What is expected. Every line from the one containing "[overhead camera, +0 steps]" to the one containing "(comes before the" in the records below, both included, must be set down exactly, and no other line.

------ Data to use ------

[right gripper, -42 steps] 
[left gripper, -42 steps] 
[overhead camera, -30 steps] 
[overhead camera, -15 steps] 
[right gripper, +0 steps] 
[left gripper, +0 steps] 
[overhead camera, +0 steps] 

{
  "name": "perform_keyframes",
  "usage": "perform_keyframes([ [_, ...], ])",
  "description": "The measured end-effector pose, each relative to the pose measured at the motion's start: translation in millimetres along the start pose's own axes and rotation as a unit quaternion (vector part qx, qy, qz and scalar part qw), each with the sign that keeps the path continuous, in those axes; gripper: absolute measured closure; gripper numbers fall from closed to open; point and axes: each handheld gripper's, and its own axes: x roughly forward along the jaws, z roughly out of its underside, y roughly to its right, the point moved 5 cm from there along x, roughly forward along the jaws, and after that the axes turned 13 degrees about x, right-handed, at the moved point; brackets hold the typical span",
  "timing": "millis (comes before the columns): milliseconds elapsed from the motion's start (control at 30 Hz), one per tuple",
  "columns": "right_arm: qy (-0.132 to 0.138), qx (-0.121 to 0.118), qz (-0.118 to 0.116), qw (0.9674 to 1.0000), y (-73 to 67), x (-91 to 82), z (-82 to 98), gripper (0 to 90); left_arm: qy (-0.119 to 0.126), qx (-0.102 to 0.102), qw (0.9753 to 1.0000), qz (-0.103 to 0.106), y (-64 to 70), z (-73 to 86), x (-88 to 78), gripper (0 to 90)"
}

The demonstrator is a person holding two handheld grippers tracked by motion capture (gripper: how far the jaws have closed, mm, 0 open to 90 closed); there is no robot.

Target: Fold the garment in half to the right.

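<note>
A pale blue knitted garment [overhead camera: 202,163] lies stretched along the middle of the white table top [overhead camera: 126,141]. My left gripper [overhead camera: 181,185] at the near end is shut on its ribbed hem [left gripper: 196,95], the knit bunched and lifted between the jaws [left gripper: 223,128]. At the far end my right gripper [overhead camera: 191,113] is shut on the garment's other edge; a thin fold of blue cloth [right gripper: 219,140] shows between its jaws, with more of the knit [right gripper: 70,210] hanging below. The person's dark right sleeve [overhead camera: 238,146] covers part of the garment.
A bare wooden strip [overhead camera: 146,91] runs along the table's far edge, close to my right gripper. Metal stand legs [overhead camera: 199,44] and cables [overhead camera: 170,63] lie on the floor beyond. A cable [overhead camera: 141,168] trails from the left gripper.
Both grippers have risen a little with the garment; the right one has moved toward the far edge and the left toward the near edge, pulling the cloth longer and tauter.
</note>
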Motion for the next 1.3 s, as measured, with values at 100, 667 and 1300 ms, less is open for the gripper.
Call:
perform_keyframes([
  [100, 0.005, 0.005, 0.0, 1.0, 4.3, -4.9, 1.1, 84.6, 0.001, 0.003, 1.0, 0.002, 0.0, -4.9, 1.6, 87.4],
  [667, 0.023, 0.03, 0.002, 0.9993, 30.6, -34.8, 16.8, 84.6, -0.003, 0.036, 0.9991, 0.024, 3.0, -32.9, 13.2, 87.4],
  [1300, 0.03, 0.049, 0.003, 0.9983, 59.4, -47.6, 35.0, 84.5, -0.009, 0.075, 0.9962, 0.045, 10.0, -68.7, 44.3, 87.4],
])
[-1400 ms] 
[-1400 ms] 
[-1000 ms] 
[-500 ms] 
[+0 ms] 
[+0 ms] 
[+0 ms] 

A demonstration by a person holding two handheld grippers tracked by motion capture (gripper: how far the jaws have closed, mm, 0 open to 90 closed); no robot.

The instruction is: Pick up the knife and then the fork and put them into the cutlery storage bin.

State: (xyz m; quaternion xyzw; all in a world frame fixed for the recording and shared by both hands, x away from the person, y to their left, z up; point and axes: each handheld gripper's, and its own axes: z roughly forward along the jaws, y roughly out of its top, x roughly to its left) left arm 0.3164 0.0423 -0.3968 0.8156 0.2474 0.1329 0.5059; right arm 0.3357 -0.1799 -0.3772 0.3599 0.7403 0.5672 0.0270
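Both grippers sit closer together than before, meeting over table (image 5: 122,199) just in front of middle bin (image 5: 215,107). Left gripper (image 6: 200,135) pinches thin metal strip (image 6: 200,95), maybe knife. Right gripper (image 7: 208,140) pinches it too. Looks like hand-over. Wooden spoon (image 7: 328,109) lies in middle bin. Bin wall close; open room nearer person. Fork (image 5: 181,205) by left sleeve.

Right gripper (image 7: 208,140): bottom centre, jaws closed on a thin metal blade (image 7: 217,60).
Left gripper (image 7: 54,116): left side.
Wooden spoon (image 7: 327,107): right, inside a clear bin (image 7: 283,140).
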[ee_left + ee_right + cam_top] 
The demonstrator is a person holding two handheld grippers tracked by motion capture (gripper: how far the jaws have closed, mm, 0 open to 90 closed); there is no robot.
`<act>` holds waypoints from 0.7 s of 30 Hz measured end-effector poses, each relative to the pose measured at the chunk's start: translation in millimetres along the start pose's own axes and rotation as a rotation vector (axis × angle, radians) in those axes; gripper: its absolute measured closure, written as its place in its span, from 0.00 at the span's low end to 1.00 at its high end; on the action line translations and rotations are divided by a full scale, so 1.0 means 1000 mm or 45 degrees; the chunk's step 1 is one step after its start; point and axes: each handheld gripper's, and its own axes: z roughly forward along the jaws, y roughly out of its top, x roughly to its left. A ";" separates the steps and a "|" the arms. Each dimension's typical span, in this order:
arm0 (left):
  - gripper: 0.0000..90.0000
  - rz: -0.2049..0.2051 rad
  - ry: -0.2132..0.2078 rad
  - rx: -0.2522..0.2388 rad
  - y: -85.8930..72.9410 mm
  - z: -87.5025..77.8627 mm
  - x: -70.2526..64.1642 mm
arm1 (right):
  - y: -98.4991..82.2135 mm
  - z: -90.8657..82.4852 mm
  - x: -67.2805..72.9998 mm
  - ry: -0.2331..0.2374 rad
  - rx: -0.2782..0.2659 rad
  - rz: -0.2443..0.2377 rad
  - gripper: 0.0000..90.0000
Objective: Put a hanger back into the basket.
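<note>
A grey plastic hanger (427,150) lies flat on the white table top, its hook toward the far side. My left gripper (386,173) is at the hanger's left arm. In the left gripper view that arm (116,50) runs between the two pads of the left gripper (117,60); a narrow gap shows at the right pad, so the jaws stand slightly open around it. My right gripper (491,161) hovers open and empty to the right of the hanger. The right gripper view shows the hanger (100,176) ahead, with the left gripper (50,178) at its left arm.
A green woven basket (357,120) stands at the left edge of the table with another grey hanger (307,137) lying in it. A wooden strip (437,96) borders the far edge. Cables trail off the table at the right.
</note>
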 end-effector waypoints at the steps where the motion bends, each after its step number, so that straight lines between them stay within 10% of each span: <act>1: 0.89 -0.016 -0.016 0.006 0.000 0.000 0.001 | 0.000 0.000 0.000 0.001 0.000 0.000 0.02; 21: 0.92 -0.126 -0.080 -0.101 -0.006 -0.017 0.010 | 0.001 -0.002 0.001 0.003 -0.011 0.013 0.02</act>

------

Response to the exercise.
[overhead camera, +0 steps] 

{
  "name": "perform_keyframes",
  "usage": "perform_keyframes([ [_, ...], ])",
  "description": "The measured end-effector pose, each relative to the pose measured at the motion's start: translation in millimetres along the start pose's own axes and rotation as a unit quaternion (vector part qx, qy, qz and scalar part qw), each with the sign that keeps the path continuous, in those axes; gripper: absolute measured closure; gripper numbers fall from closed to open; point and axes: each handheld gripper's, and its own axes: x roughly forward along the jaws, z roughly out of its underside, y roughly to its right, the point moved 5 cm from there along x, roughly forward along the jaws, and after that the axes turned 13 degrees about x, right-handed, at the moved point; brackets hold the typical span",
  "timing": "millis (comes before the columns): milliseconds elapsed from the motion's start (control at 30 Hz), one per tuple",

This is the complete output.